Thursday, 17 January 2013


Rosemary Harris published in 1972 (Manchester University Press) a study of neighbours and 'strangers' in a border community in Northern Ireland. To the community she gave the name 'Ballybeg' in rural west Antrim. She was concerned with the nature of prejudice and tolerance. She identified a number of Roman Catholic families and a number of Protestant families. They were also given names which were pseudonyms. Among the Roman Catholics she names two brothers who are in the 50-70 years age range whom she calls Peter McIlhaggar and John McIlhaggar. John is married to Carmel, the daughter of another Catholic family called O'Hanlin.

Dr. Harris's choice of our clan name for a Roman Catholic farmer in an area where traditionally there have been Protestant McIlhagga farmers for upwards of 200 years is indeed a strange one. She has either Peter or John appearing on just five pages of her 225 page study, and it is for general interest that I quote her here rather than out of any thought that her characters might reflect any real McIlhagga clan members. Indeed I may comment in passing that there is no known Peter of our clan who would have been born near the beginning of the 20th Century.

In her chapter 5, entitled 'The Common Culture; the social networks of households', and in its first section, 'Ethnography', on page 80 she writes, 'Although I have now described Paul [Jamison, a Protestant]'s relationship with a number of Catholics with whom he was brought into contact through his farm I must say something further about his relationships with two of his closest Catholic neighbours. With neither did he have occasions for very regular contacts because links of kinship and kithship bound him in co-operative ties to Protestants rather than Catholics. Nevertheless the links his household did maintain with them are instructive.

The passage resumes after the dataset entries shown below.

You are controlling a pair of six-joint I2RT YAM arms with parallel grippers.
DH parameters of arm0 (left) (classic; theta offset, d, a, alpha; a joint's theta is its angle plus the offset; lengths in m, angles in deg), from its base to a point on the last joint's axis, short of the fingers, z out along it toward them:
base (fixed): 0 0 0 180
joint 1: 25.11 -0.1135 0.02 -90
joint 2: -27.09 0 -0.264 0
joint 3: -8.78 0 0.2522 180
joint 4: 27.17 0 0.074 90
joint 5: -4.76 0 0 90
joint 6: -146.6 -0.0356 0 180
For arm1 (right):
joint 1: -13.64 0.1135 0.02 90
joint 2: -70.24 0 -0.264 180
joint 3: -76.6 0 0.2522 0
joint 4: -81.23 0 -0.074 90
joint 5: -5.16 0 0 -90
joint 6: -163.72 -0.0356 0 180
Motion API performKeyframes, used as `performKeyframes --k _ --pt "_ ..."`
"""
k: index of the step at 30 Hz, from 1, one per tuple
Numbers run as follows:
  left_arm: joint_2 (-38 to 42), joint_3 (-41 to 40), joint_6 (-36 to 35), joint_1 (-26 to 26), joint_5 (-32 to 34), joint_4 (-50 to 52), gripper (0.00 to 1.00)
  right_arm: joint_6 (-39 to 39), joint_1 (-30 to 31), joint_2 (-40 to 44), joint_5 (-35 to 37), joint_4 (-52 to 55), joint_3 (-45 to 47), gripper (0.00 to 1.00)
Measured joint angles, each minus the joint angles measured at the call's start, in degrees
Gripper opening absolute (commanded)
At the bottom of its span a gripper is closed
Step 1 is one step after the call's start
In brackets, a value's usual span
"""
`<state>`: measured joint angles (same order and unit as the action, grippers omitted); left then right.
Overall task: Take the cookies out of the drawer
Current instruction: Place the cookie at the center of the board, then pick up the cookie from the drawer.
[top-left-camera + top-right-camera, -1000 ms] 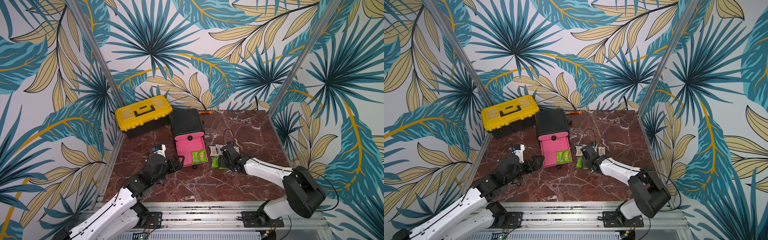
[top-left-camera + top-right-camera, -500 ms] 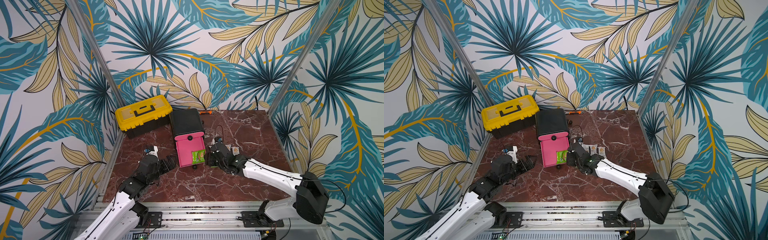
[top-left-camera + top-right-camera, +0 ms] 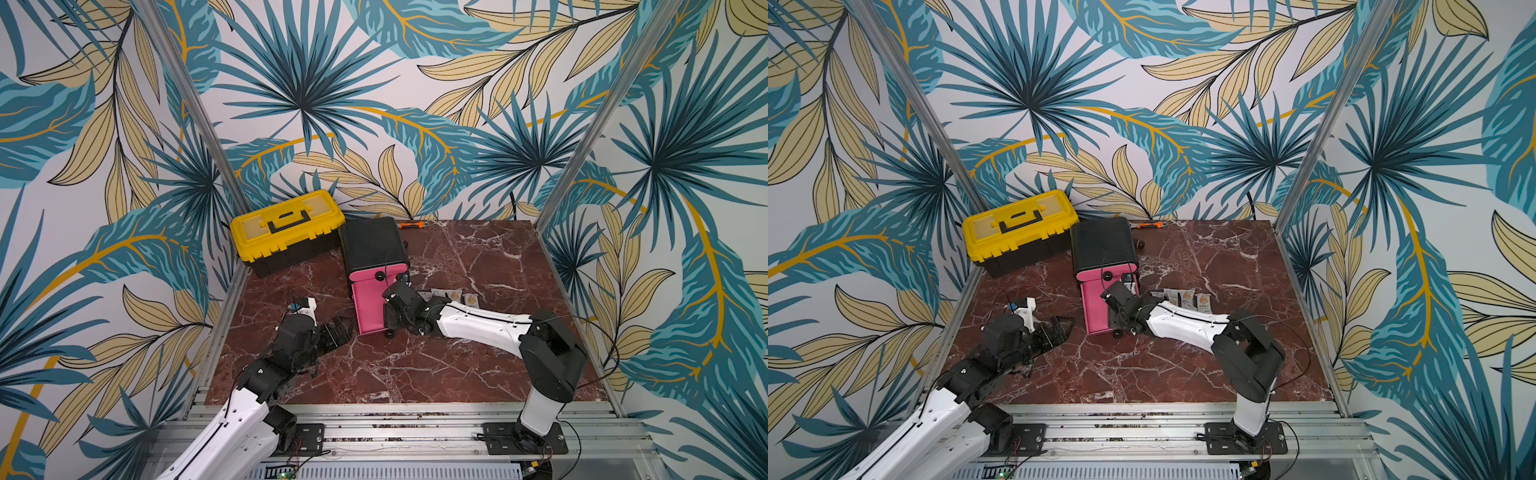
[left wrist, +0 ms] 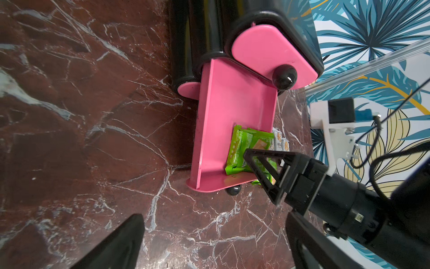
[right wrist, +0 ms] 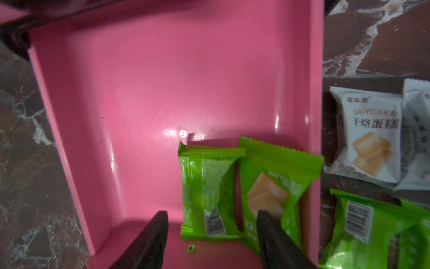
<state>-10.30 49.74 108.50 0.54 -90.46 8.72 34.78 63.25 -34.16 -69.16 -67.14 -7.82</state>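
On the marble table [image 3: 457,374] I see the pink drawer [image 5: 162,81] pulled out, my left gripper [image 3: 337,330] spread wide beside it, my right gripper [image 5: 211,213] spread over two green cookies [image 5: 207,193] inside, white cookies [image 5: 370,137] lying just outside.

Our right arm [image 3: 482,328] reaches low and forward, right gripper [image 5: 210,217] with jaws parted; our left gripper [image 4: 214,233] hovers, jaws wide apart.
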Motion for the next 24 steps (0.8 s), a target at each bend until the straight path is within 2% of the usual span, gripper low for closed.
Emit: performKeyframes --k 7,18,24 --pt "0.0 0.0 -0.1 0.0 -0.2 0.5 1.00 0.0 0.6 -4.7 1.0 0.5 -3.2 0.57" --pt "-0.5 0.7 -0.5 0.0 -0.6 2.4 1.00 1.4 0.7 -7.0 2.6 1.1 -5.5 0.32" --pt "-0.8 4.2 -1.8 0.0 -2.2 4.3 1.00 1.9 0.8 -5.2 2.7 1.0 -4.2 0.30"
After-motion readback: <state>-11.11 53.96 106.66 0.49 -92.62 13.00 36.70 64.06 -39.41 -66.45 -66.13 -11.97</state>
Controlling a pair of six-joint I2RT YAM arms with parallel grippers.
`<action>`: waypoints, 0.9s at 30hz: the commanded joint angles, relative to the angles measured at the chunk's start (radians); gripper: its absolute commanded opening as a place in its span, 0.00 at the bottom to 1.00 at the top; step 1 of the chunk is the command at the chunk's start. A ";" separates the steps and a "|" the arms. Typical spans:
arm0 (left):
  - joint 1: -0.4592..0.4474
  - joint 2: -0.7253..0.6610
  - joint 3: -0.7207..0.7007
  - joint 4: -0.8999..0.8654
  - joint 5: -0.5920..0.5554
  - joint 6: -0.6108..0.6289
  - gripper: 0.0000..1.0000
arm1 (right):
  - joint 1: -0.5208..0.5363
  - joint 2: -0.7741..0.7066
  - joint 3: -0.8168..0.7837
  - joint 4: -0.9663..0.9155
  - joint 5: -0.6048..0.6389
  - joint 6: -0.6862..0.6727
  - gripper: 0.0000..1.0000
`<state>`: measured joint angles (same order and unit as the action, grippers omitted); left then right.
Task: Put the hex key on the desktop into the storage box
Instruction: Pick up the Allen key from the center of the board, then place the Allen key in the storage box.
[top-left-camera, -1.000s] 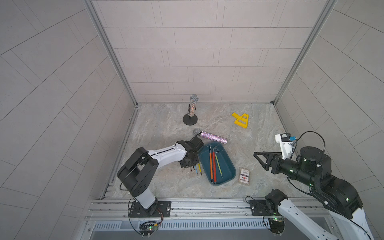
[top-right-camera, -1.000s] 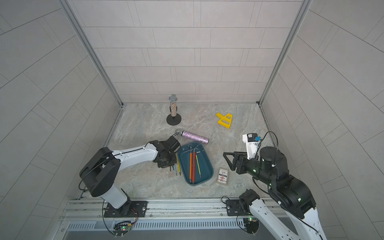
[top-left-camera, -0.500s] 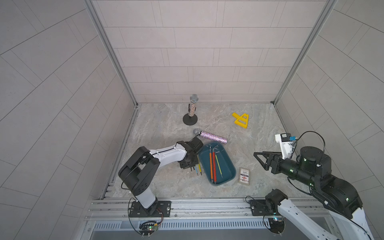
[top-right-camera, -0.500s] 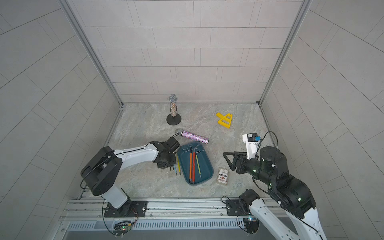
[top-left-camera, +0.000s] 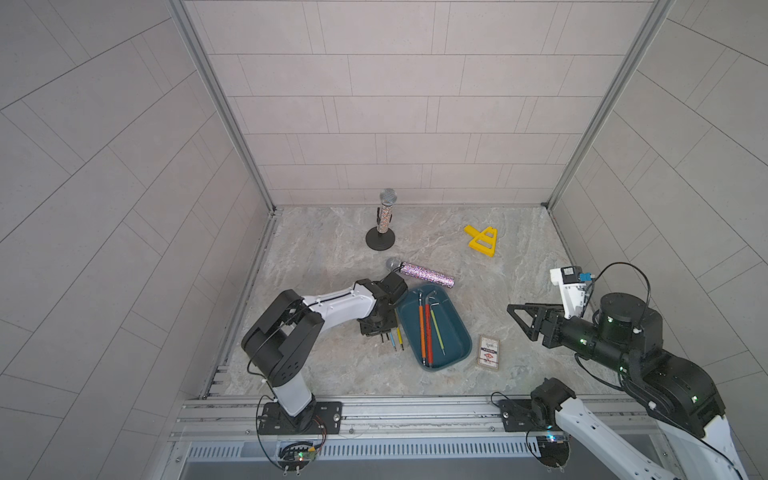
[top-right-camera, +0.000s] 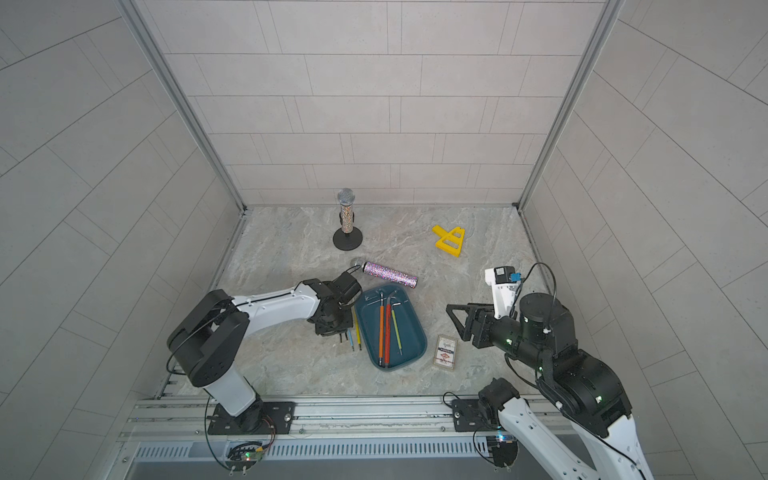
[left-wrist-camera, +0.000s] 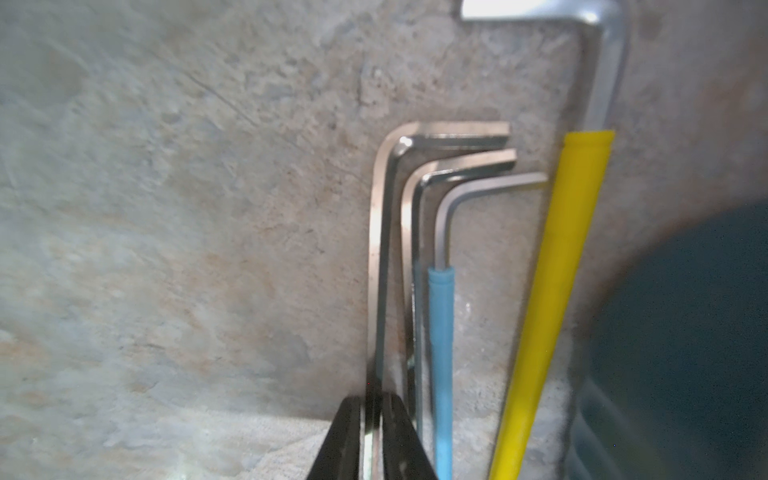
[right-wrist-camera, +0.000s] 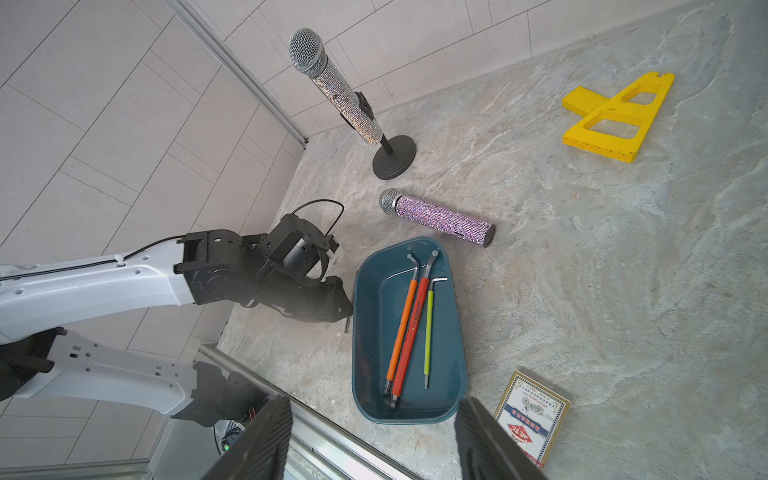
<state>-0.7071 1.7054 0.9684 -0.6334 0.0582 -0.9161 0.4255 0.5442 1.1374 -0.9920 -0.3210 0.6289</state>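
Observation:
Several hex keys lie side by side on the desktop (top-left-camera: 332, 361), just left of the dark teal storage box (top-left-camera: 453, 332) (top-right-camera: 411, 332) (right-wrist-camera: 446, 332). In the left wrist view my left gripper (left-wrist-camera: 371, 401) is shut on the long shaft of the outermost bare steel hex key (left-wrist-camera: 380, 249). Beside it lie another bare key (left-wrist-camera: 409, 216), a blue-sleeved one (left-wrist-camera: 441, 332) and a yellow-sleeved one (left-wrist-camera: 552, 291). Both top views show the left gripper (top-left-camera: 376, 330) (top-right-camera: 332, 330) low over these keys. The box holds orange, red and green-sleeved keys. My right gripper (top-left-camera: 511, 308) (right-wrist-camera: 374, 405) hovers open, right of the box.
A glittery microphone (top-left-camera: 386, 216) stands on a round base at the back. A second one (top-left-camera: 424, 274) lies just behind the box. A yellow plastic part (top-left-camera: 482, 241) sits back right. A small printed card box (top-left-camera: 489, 352) lies right of the storage box. Aluminium rails (top-left-camera: 415, 409) edge the front.
The left gripper's jaws have drawn together on the steel hex key, and the left arm has shifted slightly. The right arm has not moved.

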 joint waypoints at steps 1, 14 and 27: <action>0.012 0.071 -0.028 -0.014 -0.022 0.026 0.15 | 0.006 0.005 -0.010 0.018 0.013 -0.006 0.67; 0.012 -0.025 0.013 -0.097 -0.109 0.039 0.00 | 0.005 0.002 -0.010 0.019 0.012 -0.006 0.67; -0.013 -0.177 0.188 -0.294 -0.171 0.060 0.00 | 0.005 0.001 -0.013 0.023 0.014 -0.003 0.67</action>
<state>-0.7036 1.5593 1.1126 -0.8436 -0.0776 -0.8658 0.4255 0.5442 1.1366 -0.9920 -0.3206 0.6292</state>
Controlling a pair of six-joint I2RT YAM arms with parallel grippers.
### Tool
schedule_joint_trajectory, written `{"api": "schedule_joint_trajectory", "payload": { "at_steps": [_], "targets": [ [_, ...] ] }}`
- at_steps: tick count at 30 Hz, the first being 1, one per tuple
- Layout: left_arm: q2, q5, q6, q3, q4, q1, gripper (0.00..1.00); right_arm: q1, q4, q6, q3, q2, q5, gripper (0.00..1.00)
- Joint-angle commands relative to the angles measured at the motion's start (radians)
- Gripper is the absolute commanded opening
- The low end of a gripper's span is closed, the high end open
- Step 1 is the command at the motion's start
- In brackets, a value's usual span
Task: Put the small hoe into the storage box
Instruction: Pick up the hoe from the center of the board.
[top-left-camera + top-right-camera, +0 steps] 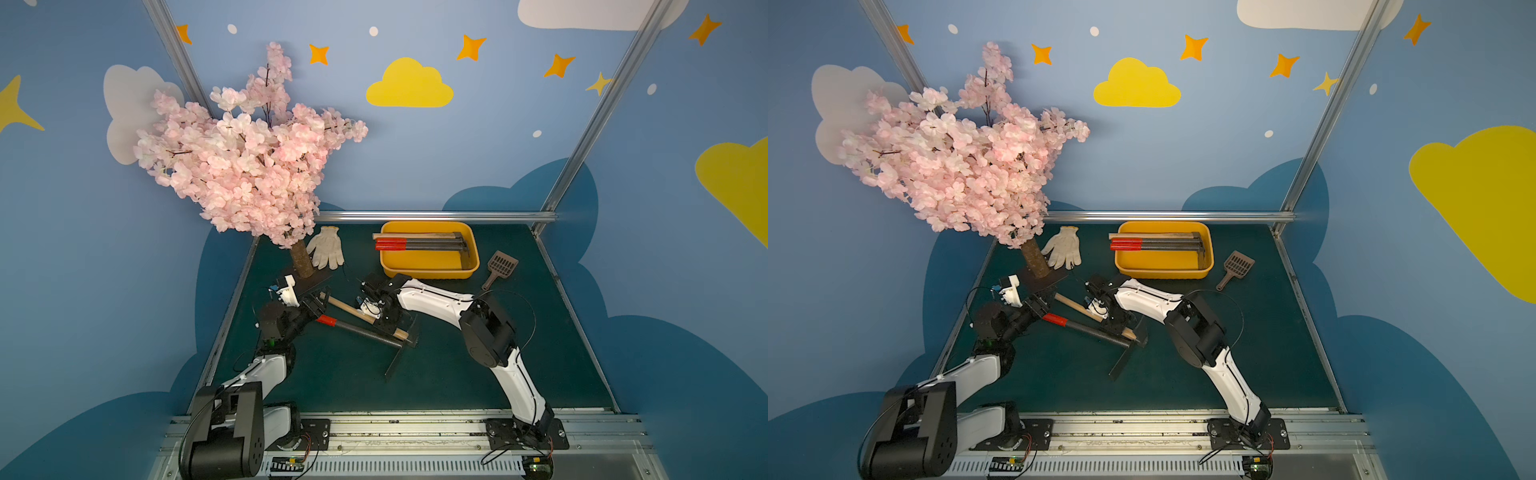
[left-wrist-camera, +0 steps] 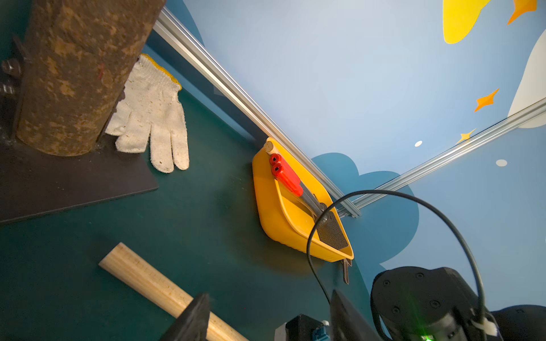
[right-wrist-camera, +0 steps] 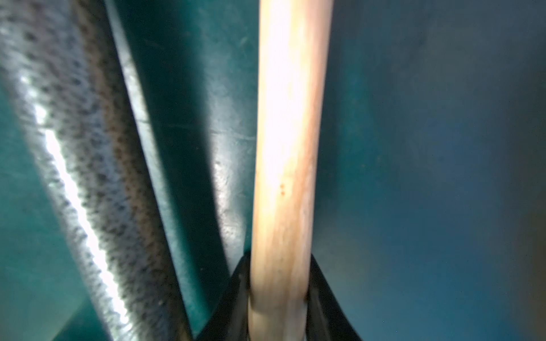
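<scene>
A small hoe with a pale wooden handle [image 1: 340, 306] [image 1: 1071, 302] [image 3: 286, 133] lies slantwise on the green table, crossing a second hoe with a red grip [image 1: 326, 320] and a grey shaft [image 3: 79, 165]. My right gripper [image 1: 378, 318] [image 3: 279, 295] is down on the wooden handle, one finger pressed against each side. My left gripper [image 1: 318, 305] [image 2: 269, 319] stands open by the handle's free end [image 2: 141, 274], holding nothing. The yellow-orange storage box [image 1: 428, 272] [image 1: 1163, 272] [image 2: 266, 212] sits at the back with three hoes lying in it.
A pink blossom tree [image 1: 245, 158] with a brown trunk [image 2: 74, 73] on a dark base plate stands at the back left, close to my left gripper. A white glove [image 1: 328, 247] lies beside it. A brown slotted scoop [image 1: 500, 268] lies right of the box.
</scene>
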Motion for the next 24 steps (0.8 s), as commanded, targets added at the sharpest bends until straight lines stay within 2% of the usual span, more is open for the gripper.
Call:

With the more distant of the two, the McIlhaggars, the Jamisons' links were rather casual. Peter McIlhaggar brought his cow to Paul's bull, but this was their only normal business contact. Otherwise the men sometimes met in neighbours' houses; the women gossiped when they met occasionally going into or out of Ballybeg on the bus and as representatives of their households they met each other at neighbourhood activities. Because they were near neighbours of the young Presbyterian couple, Archy and Jenny Wright, the McIlhaggars gave a party for them after their marriage to which Paul and Mary Jamison were invited. More often than weddings, wakes brought them together; for example when Lizzie Wright's brother, Willy John, died, as near neighbours both the Jamisons and the McIlhaggars spent a lot of time in the house prior to the funeral. Clearly also there was considerable knowledge of the McIlhaggars' domestic affairs; they were neighbours to the extent that it was interesting to gossip about them. Peter McIlhaggar's wife's elder sister, a widow, usually stayed with them, but she was a woman with a somewhat difficult temperament who had never really reconciled herself to the loss of her own home, which as she was childless she had given up after her husband's death. Periodically she would have a row with her sister and brother-in-law and leave them to go to stay with other relations, always asserting that she was never going to come back. Her goings and comings were matters for amused observation by the Jamisons.'

In a further section entitled 'Bill Jamison's network', Dr. Harris makes the observation, '...he was a cheerful, friendly person, glad of an excuse for the odd pint with any neighbour, whatever his religion, and the local Catholics seemed to regard him with amused tolerance. As Peter McIlhaggar said, "Bill was the sort of lad to put the Union Jack up on St. Patrick's Day and the tricolour up on the Twelfth, just to set the neighbours at each other"; but this was said with a reminiscent grin rather than with irritation'.

In a further section entitled 'Peter O'Hanlin's network', Dr. Harris observes, 'The brothers [Peter, a driver...and Dan, a mason] had useful connection to nearby farmers. Their brother Micky, living in Ballybeg, was married to the daughter of John McIlhaggar, one of the most prosperous Catholic farmers in their locality..... Dan, looking for younger and more lively company, as befitted his age and unmarried status, found it in the household of his brother-in-law, John McIlhaggar....'.

The final reference is in chapter 10 of the book, entitled 'Protestant prejudice: the influence of income and area'. On page 182 Dr. Harris refers back to Peter McIlhaggar. After recording the comment 'Catholics are great neighbours - they'd carry you on their backs at midnight... even if they might stick a knife in you after....', she continues, 'Further evidence of the same sort of attitude was to be found in the use of the word 'sweet', to describe a person nice to your face but ready to do you a bad turn should occasion arise. It could be used perfectly well for a co-religionise.... Of the Jamisons' closest Catholic neighbours... McIlhaggar was definitely "a sweet man" despite his many acts of neighbourliness'. 

I wonder of Rosemary Harris, by choosing certain fictitious names for her (real) characters was doing a kind of double-take? Was she saying about some Catholics what she had really discovered about some Protestants, and vice-versa? Perhaps, or perhaps not!